Going line by line through the material below, tally those that contain the word "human" and give the count by itself.

[[ Source records, beginning ]]

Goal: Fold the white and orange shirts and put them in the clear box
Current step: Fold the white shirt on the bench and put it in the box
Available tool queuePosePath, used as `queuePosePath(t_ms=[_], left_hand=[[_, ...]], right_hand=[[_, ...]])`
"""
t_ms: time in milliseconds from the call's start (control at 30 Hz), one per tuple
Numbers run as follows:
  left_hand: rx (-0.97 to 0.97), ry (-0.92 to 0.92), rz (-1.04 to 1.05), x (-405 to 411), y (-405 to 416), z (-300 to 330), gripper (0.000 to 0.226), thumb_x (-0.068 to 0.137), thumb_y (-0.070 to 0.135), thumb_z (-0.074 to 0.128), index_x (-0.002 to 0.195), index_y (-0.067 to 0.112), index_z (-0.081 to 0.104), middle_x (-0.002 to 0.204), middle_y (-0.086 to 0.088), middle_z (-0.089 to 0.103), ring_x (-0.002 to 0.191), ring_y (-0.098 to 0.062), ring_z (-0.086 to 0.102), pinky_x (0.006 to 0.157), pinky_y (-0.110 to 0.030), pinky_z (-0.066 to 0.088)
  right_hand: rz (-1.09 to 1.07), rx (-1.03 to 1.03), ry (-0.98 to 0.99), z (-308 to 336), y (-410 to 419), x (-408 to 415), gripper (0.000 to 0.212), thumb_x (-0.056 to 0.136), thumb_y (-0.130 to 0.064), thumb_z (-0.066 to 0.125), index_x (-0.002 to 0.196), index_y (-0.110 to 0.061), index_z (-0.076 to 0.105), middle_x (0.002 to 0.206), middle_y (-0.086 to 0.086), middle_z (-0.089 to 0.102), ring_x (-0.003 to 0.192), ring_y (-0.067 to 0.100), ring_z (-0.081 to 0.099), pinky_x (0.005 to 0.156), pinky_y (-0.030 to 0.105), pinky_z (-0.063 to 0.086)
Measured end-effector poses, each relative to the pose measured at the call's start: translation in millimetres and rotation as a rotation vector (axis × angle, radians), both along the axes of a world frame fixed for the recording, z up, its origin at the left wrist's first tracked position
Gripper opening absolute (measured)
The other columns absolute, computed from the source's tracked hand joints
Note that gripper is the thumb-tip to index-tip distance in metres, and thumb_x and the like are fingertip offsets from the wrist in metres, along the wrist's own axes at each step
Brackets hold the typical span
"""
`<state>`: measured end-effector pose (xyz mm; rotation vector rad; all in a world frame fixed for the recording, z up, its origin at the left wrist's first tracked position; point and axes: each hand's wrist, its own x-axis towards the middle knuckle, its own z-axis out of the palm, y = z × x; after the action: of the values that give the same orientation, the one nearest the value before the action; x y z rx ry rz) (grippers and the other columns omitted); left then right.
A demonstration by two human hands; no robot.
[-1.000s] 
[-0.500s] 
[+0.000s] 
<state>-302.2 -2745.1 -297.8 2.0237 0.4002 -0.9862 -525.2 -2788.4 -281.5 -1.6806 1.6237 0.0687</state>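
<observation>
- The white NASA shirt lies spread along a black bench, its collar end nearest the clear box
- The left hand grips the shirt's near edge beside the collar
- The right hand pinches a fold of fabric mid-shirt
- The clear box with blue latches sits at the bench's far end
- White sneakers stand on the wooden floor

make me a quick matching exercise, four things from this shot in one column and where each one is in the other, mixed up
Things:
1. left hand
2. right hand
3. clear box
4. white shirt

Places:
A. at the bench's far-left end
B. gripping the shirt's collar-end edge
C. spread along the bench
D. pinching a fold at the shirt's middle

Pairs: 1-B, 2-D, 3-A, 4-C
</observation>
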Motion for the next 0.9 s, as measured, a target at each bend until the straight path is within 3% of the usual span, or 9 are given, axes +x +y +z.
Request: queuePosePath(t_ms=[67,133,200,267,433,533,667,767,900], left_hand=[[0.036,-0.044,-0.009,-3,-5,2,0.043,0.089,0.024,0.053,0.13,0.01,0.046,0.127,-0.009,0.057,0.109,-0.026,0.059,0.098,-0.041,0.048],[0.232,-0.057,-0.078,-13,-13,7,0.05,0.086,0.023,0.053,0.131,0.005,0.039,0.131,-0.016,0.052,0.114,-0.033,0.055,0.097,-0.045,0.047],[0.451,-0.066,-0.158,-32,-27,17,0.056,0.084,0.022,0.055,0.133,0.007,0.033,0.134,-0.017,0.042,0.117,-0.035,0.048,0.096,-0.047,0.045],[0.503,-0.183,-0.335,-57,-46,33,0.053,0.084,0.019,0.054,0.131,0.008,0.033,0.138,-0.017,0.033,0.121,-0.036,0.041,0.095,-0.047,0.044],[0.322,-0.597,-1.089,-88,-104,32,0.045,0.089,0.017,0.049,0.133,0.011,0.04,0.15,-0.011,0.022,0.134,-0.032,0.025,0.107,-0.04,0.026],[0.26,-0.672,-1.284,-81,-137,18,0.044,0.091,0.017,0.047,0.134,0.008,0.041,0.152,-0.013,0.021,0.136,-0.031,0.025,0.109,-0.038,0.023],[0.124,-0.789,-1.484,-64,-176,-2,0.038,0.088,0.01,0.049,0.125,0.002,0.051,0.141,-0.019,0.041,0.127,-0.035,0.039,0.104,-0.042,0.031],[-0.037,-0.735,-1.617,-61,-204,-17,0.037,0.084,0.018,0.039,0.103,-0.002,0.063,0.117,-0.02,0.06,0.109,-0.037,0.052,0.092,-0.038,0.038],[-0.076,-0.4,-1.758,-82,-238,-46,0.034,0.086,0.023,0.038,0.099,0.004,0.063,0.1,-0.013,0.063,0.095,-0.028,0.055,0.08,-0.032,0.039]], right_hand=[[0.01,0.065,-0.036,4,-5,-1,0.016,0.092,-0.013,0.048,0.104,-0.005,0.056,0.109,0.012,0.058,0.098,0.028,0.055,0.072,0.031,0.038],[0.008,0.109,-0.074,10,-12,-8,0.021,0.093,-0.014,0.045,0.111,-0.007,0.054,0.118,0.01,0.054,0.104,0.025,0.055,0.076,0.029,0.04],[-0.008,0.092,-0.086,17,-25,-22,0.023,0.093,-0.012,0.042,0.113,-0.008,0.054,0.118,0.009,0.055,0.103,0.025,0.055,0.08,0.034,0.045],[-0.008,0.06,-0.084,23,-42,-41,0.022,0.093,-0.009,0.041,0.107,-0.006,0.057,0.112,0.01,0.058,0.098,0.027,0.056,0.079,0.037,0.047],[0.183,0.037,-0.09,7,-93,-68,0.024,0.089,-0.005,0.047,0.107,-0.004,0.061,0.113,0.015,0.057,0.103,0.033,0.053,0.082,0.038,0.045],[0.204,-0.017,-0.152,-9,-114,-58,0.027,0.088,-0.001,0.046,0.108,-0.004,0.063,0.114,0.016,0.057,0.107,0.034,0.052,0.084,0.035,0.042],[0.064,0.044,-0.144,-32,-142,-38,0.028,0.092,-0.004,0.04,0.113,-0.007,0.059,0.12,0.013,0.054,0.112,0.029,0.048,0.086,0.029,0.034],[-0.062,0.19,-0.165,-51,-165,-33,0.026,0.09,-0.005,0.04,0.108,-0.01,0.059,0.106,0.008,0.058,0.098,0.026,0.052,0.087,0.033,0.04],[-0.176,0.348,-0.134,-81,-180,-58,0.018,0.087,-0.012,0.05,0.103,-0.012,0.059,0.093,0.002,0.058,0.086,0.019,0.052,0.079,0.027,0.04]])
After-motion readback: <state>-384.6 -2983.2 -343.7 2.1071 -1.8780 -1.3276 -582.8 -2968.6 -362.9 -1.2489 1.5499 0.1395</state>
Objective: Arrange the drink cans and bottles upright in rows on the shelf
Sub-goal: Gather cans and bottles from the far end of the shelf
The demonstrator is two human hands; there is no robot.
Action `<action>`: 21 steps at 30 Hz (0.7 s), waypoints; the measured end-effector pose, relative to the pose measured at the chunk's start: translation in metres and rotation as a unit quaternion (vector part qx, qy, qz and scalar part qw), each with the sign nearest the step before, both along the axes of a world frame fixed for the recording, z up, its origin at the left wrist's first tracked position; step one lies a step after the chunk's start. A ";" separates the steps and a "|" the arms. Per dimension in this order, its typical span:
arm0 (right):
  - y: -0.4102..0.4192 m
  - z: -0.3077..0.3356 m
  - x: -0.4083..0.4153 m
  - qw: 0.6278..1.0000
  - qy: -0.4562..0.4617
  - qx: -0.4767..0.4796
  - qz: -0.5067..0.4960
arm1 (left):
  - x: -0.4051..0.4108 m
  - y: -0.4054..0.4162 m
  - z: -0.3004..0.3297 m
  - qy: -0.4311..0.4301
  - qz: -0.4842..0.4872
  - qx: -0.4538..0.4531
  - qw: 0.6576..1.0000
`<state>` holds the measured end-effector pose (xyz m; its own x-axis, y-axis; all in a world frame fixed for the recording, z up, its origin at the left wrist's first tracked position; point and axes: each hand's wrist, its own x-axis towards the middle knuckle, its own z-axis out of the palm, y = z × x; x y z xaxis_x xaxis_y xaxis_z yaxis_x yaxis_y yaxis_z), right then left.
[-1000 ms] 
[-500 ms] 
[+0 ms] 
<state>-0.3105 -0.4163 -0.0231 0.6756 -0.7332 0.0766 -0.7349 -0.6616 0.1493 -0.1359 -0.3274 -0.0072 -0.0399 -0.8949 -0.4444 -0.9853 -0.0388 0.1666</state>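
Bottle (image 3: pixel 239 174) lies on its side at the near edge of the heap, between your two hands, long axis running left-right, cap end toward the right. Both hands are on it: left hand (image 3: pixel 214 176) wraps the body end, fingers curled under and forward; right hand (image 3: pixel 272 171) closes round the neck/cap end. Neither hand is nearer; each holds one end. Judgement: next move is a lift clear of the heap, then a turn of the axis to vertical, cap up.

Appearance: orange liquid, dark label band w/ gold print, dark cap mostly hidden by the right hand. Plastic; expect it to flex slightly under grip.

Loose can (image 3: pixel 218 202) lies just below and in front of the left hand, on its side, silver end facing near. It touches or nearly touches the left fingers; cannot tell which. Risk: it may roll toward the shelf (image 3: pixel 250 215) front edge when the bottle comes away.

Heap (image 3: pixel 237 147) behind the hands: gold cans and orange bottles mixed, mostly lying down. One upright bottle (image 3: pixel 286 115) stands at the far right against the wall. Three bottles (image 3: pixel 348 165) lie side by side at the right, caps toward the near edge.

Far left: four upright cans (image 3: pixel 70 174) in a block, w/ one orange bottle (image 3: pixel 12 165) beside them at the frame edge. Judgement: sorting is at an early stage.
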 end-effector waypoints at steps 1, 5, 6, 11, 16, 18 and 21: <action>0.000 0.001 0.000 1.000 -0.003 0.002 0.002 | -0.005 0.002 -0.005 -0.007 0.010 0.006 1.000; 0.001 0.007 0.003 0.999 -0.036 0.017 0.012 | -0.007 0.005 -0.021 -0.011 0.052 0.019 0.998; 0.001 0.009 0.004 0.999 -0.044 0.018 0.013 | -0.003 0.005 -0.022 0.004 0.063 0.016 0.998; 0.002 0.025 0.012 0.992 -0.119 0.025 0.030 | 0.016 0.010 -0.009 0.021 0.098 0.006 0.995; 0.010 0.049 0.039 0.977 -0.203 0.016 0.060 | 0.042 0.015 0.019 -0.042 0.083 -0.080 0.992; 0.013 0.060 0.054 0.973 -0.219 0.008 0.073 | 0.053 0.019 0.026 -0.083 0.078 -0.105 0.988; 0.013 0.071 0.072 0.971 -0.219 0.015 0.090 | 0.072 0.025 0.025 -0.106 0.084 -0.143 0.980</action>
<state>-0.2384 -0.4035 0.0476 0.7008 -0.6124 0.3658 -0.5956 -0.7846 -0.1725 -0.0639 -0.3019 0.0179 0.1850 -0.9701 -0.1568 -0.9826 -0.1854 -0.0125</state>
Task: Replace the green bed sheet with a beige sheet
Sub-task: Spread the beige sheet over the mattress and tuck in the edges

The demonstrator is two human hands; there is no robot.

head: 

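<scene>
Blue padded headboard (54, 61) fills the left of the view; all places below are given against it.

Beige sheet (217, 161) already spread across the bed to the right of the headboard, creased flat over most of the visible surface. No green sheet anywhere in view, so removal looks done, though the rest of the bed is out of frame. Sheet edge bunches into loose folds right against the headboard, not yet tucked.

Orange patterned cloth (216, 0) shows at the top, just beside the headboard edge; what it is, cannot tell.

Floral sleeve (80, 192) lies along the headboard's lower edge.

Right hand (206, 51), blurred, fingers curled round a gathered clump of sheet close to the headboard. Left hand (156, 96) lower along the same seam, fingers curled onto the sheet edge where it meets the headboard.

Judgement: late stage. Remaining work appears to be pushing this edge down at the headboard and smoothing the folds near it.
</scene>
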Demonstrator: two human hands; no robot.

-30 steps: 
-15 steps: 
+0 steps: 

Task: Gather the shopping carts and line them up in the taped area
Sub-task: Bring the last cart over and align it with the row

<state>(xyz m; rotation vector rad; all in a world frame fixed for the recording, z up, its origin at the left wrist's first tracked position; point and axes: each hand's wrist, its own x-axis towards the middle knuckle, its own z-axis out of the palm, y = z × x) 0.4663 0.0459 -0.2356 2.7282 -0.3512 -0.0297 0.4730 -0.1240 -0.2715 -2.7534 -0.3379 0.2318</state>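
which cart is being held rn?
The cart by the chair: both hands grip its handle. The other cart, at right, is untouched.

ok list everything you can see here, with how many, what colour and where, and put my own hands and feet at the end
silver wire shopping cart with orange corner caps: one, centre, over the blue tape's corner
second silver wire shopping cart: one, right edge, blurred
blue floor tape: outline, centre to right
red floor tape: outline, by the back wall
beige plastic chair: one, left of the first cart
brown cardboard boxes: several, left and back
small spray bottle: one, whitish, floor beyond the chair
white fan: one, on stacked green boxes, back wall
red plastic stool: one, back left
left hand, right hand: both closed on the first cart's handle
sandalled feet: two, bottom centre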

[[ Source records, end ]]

_Reply to the task:_ 4